» **Exercise goal**:
In duplicating the lines below, keep every word unchanged and drop the pictures.

⟨

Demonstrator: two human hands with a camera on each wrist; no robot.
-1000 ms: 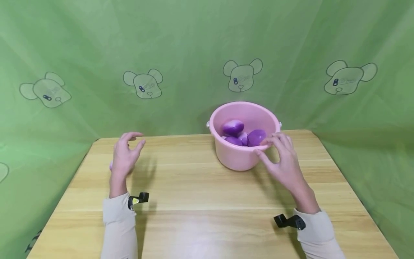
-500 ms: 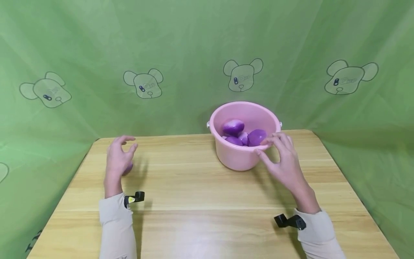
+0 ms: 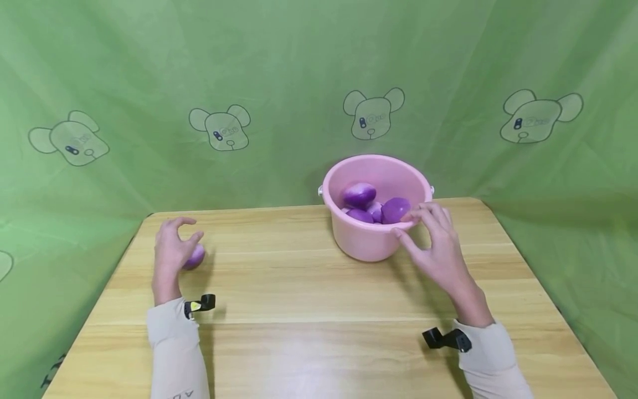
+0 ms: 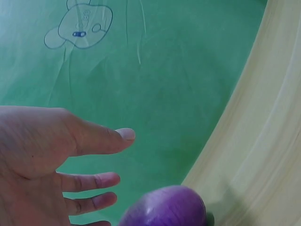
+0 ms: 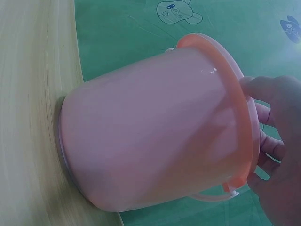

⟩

» **Exercise result**:
Demonstrator: two human hands with a camera on each wrist; no robot.
-1000 ms: 
-500 ms: 
+0 ms: 
+0 ms: 
+0 ms: 

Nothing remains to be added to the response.